The Apple ipod and kindred mp3 devices slot neatly into the space carved out by the Sony Walkman. As market leader in mobile devices for listening to downloaded music from the Internet, the ipod sets the tone. Apple is one of the 'coolest' of business corporations, combining innovation, profitability and a rebellious style. Apple users have been encouraged to see themselves as 'outlaws', somehow distancing themselves from corporate capitalism whilst simultaneously contributing to the coffers of the same. 'Cool' is actually the dominant tone of capitalism today. Corporations have incorporated counter-cultural traditions and deployed signs of 'resistance' in order to market their wares.

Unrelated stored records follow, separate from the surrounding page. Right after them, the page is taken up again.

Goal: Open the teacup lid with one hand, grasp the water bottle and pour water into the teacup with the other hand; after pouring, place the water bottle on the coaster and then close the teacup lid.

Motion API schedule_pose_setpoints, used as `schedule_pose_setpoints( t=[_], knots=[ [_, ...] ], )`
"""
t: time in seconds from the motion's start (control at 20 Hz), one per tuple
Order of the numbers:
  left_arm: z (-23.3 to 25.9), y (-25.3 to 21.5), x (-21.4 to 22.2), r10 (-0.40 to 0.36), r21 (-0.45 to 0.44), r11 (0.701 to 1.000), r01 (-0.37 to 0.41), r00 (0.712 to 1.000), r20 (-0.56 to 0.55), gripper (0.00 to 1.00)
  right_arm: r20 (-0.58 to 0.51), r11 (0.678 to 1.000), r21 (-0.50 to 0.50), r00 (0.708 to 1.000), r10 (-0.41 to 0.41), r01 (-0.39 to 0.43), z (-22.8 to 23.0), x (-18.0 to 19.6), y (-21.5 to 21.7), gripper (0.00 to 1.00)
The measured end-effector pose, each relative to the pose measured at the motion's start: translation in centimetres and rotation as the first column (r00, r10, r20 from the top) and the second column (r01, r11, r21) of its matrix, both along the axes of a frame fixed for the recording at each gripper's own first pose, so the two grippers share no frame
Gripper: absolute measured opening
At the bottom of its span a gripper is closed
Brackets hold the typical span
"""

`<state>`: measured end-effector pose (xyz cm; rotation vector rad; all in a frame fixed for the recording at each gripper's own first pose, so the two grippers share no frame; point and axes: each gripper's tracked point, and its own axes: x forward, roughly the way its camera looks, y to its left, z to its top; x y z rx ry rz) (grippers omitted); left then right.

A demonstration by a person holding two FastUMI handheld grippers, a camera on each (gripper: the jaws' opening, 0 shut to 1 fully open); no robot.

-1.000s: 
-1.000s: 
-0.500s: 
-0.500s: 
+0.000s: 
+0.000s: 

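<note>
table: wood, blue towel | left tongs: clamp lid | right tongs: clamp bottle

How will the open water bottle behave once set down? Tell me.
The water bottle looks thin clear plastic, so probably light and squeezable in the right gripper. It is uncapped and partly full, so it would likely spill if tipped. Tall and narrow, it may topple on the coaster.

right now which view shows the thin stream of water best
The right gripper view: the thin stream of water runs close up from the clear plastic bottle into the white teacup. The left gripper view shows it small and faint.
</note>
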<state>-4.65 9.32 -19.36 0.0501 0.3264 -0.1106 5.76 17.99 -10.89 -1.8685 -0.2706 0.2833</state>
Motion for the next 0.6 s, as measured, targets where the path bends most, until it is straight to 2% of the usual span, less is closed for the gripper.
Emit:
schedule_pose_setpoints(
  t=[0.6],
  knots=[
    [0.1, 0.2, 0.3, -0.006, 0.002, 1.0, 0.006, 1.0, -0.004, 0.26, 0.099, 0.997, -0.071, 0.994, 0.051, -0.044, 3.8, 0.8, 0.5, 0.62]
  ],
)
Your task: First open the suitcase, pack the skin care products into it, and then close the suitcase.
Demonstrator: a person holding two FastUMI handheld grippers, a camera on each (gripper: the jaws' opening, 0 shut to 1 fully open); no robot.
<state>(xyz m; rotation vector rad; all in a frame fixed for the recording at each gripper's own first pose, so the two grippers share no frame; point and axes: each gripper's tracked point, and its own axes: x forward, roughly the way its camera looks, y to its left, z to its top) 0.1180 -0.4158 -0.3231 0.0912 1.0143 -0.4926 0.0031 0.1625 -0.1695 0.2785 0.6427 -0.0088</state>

This is the era of cool capitalism. The original 'spirit of capitalism', often associated with puritanical Protestantism, emphasised deferred gratification and hard work. The 'new spirit of capitalism' is much more hedonistic and, indeed, 'cool'. Immediate gratification is sought and sold in the sphere of consumption. Consumers are, in effect, seduced by the delights of high-tech and 'cool' commodities, promising to satisfy their every desire, especially if they are 'different' and vaguely rebellious in tone. Great stress is placed on individual autonomy. The individual perpetually on the move, accompanied by a personal soundtrack and in constant touch, is the ideal figure of such a culture.

In February 2006, the 3GSM World Congress was held in Barcelona. This was an industry event, not something to trouble the minds of the ordinary punter. The key problem of the congress, however, was to find ways of encouraging consumers to do more with their mobile communication devices. Executives at the conference will have been supplied with plenty of market research to tell them what consumers could reasonably be encouraged to want. It was still proving easy to sell new ring tones to consumers in large numbers but not much else. Picture-messaging had been a bit of a disaster, partly because of incompatibility between different systems and, also, because it was only a fad anyway. The reluctant customer was the industry's biggest problem. New services - such as e.mail, music downloads, gaming and internet access - were simply not selling in sufficient volume from the business point of view despite all the hype in the trade press and on the specialist pages of the news press.

By this time, everyone knew what 'the killer application' - in the unfortunate term used by the industry in spite of occasional health scares over the effects of radiation - was, at least in broad terms: the hybrid device, most notably, combining telephony with music. Still, it was thought, but probably with little conviction, that more people could be persuaded to watch television on their mobile phones.

The story has become very familiar over a number of years now. It is the story of successive false starts and re-launches, recurrent declarations that have all been heard before. If it were only about technology, all this would be incomprehensible, but, it is not; it is about sociality, cultural preference and economic contradictions as well.

Raymond Williams was critical of simplistic cause-effect determinism, such as you find in specialist and demotic forms of technological determinism. Instead, he favoured the notion of 'determination', which he said is the setting of limits within which there are variable possibilities. Clearly, there are limits to the determinacy of newer communication technologies but within these limits there are alternatives. The industrial and commercial interests that promote constant change in product manufacture and marketing so as to seduce consumers and enhance profitability are not all powerful. Their schemes do not necessarily come to the fruition they so ardently seek and ordinary people may make all sorts of uses of the gadgets that were hardly imagined possible.